Dangote Sugar Refinery To Pay Higher Dividend As Profit Hits N40bn

Dangote Sugar Refinery (DSR) Plc has reported improved results for the year ended 2017 and recommended higher dividends for shareholders. Two other members of the Dangote Group, Dangote Cement Plc and NASCON Allied Plc had earlier announced their results that showed higher performance compared to the previous year.

Last week, DSR unveiled its audited results, showing growth in performance indicators and recommended higher final dividend. DSR reported a revenue of N204.42 billion in 2017, up 20.4 per cent above the N169.72 billion recorded in 2016.

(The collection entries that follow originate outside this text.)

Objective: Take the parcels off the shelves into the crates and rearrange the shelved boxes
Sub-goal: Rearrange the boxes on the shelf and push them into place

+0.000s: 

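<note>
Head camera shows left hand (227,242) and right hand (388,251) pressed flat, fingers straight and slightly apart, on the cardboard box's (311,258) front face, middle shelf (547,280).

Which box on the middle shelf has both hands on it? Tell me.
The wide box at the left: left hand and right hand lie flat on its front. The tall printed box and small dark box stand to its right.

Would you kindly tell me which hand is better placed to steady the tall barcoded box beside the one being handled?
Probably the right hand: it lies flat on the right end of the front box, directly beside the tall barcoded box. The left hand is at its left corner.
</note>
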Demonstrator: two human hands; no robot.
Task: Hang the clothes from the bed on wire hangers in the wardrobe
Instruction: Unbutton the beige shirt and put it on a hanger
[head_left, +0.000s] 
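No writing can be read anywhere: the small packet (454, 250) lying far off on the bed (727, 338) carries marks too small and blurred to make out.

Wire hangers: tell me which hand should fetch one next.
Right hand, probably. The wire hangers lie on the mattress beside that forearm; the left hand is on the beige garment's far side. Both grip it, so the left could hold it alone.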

Profit before tax jumped by 173.3 per cent to N53.6 billion, from N19.61 billion, while profit after tax grew fast by 176 per cent to N39.78 billion as against N14.4 billion in 2016. Given the impressive performance, the board of directors recommended a final dividend of 125 kobo in addition to the 50 kobo interim paid last year.

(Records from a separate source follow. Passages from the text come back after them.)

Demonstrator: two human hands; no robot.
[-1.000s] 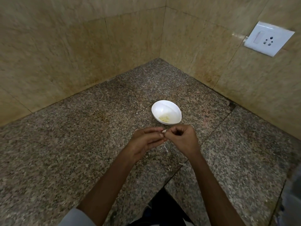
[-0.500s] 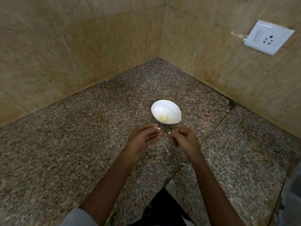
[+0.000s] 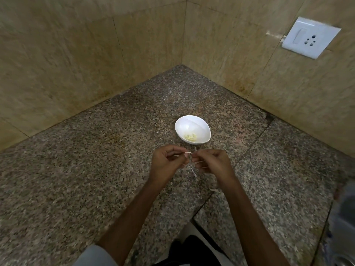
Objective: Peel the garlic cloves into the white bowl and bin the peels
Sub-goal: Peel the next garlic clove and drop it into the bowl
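My left hand (image 3: 169, 163) pinches the small garlic clove (image 3: 187, 153). It lies sideways, tip toward my right hand (image 3: 213, 164), whose curled fingers nip it too. The white bowl (image 3: 184, 123) sits just ahead, nearer the right hand.

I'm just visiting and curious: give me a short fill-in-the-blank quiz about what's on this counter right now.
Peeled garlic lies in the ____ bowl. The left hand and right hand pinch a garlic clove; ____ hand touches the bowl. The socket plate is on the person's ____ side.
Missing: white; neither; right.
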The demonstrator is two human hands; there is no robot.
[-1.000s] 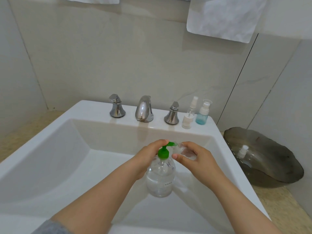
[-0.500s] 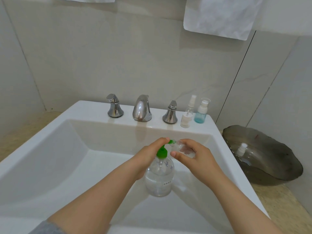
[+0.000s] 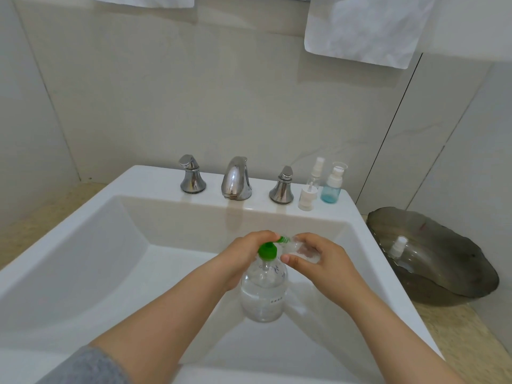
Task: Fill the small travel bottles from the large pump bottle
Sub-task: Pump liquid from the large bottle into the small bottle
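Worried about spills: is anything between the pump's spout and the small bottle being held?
Nothing visible: the spout sits right at the small bottle held by the right hand; the left hand grips the pump head.

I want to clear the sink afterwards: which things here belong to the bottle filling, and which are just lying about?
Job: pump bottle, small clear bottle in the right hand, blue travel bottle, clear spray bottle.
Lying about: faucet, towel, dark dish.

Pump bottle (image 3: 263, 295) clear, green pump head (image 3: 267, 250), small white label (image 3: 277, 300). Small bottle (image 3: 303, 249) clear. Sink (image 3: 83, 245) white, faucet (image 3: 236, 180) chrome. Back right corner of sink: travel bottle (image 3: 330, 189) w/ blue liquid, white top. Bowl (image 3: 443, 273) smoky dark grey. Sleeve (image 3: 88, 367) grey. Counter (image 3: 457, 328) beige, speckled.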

This will bring the total dividend for the year to 175 kobo per share compared with 60 kobo paid the previous year. Commenting on the results, the Acting Group Managing Director, DSR, Abdullahi Sule said: “We are very pleased with the 2017 business year, with an increased revenue growth of being 20.4 per cent and gross profit increase of 121.8 per cent, the best recorded in the history of the company. Our focus for 2018 remains the actualisation of our Backward Integration Projects (BIPs) with focus on the achievement of 1.080M MT sugar from our BIP sites in the next six years.

Concerted efforts are being made to leverage our strengths and maximise every opportunity to increase our market share and create sustainable value for all stakeholders.”

The company said the increase in direct overheads was mainly driven by our production cost, which was driven by increased energy cost. The price of gas increased marginally from $7.38/mscf to $7.45/mscf, combined with the instability in gas supply during the first three quarters, pushed up the overall energy cost for 2017.

“This led to the use of LPFO at a higher price against budget. Our actual average price for the year under review was N143/litre against budgeted price of N100/litre. Investments made in respect of the various BIPsack were funded from DSR’s internal resources.

The group liquidity position improved from N35billion to N41billion as at December 31, 2017. In line with our liquidity management policy the excess funds were placed on short term fixed deposit to earn investment income.

In addition, N13.0billion was deposited with the CBN for FX forward contract payable to foreign trade creditors at maturity. This sum is treated as other financial assets under the broad class of other assets in the statement of financial position,” DSR explained.